Brad stopped by and suggested looking at the noop slide, and see what calculations and magic numbers are used for that along with other variables in the area. Granted I had tried that but quite sure I was just using the wrong combination and using them incorrectly. His main point was to try to get the overall look at the big pciture, and not just a small little block. Which is what I am heading towards, once i can print LLVM vs. TCG blocks, with the size can produce stats such as out of all the replacements how many are better, worst and about even.


End of week 2.

Summer Project – Day 9

Leave a comment

14th of January

Discovered the download for the benchmarks had lost the connection, at 1 am, so won’t be completed until tomorrow. Stared by recovering it and making a start of tackling how all this llvm ties in with qemu.

To aid with this I decided to write down the questions i had (typed out) in my case, and proceed to answer them myself by looking through the code, as well as looking at Andrew’s diary, then if I couldn’t really look at the code or if it was too obscure like something that Andrew did a different way, ask him why.

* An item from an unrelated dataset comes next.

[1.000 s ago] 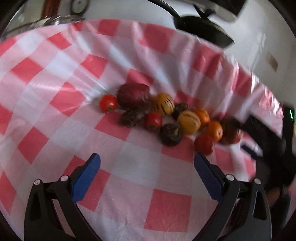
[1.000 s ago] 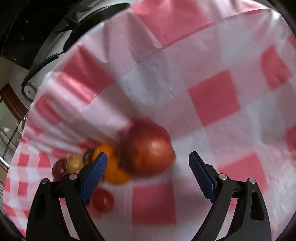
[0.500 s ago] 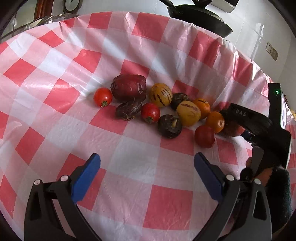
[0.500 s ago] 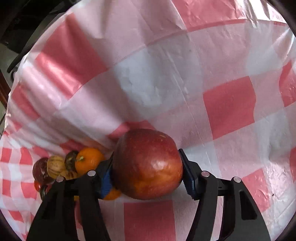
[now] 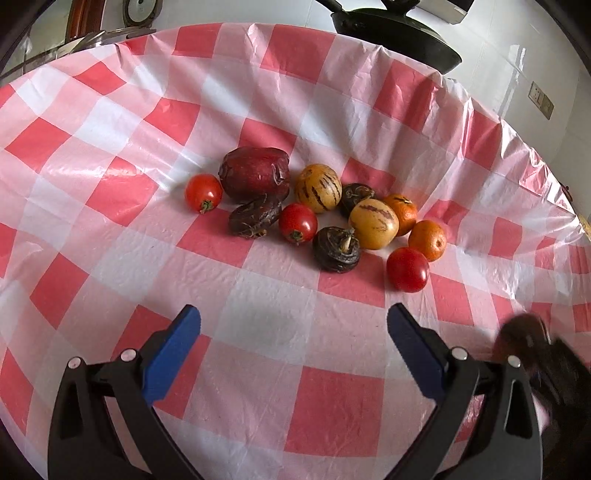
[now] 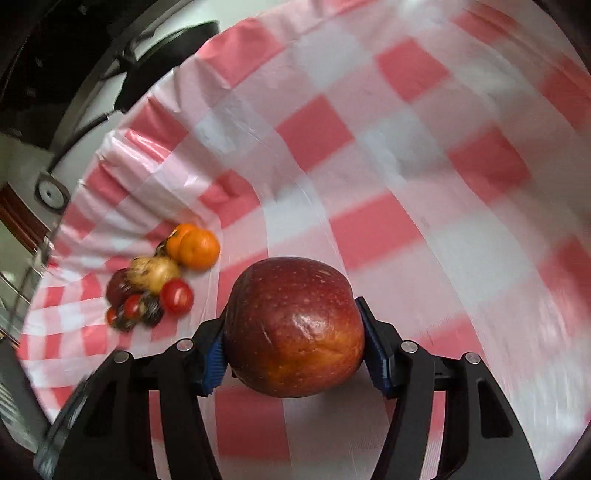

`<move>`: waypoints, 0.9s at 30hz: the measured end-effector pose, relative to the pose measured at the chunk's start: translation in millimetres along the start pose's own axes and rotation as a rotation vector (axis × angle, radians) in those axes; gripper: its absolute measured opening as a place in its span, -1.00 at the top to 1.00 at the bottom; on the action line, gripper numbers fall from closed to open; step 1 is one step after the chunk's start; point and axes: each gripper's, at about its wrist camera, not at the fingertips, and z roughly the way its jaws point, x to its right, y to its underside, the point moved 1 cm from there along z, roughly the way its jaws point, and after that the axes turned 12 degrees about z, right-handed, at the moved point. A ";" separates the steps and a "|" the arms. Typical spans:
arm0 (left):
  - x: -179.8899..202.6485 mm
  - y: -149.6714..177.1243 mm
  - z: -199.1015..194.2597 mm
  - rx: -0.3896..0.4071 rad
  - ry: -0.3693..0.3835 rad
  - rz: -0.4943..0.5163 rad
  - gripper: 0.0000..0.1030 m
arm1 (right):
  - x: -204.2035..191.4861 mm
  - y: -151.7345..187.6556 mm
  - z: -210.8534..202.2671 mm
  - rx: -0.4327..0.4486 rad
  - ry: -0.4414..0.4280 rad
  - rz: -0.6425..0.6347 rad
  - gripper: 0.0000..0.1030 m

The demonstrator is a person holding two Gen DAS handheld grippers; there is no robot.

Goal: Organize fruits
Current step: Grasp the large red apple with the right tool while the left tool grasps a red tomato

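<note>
A big red apple [image 6: 295, 328] sits between the blue pads of my right gripper [image 6: 295, 354], which is shut on it above the checked cloth. The same apple [image 5: 519, 334] shows blurred at the lower right of the left wrist view. My left gripper [image 5: 293, 341] hangs open over bare cloth, short of the fruit pile. The pile holds a dark red apple [image 5: 255, 177], three tomatoes [image 5: 297, 222], two striped yellow melons [image 5: 373, 223], two oranges [image 5: 427, 240] and dark wrinkled fruits [image 5: 337, 249]. In the right wrist view the pile [image 6: 162, 277] lies far left.
The red-and-white checked cloth [image 5: 332, 406] covers the whole table and is bunched up along its far edge. A black pan [image 5: 395, 33] stands beyond that edge at the top right. A white wall with a socket [image 5: 541, 101] rises behind.
My right gripper closed on the big red apple and carried it away from the pile, towards the right and nearer. The left gripper stayed where it was.
</note>
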 end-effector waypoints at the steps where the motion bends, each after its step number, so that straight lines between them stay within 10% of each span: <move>1: 0.4 0.4 -0.5 0.001 0.000 0.002 -0.97 | 2.1 -0.4 -8.2 0.007 -0.004 0.011 -0.17; 20: 86.7 -14.9 29.6 -0.058 -0.091 0.219 -0.91 | 11.4 -4.8 -40.6 0.123 -0.076 0.053 -0.17; 27: 117.3 -31.8 61.0 -0.103 -0.099 0.316 0.20 | 20.7 -9.8 -36.1 0.095 -0.089 0.110 -0.18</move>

saw Brad who also liked this idea and really wanted to push that I get my head around how the low level machine stuff works as well as qemu, so for the upcoming meeting we really have something to push for.


The following contains questions that I asked myself mainly today, and then filled in the answer if I already had looked at it, followed by extra research to ensure it was correct.

Q: Where does the transformation to LLVM take place?

A: The approximately named llm_translate, inside llvm_disas_arm_ans. The instruction is decoded, then the LLVM Instructions are Built, using LLVMBuild(Add|Sub), LLVMBuildStore, Additional: As ARM instructions are 32-bit the instruction are passed as an argument to the function.

Q: Where does the external compiler jobs get queued?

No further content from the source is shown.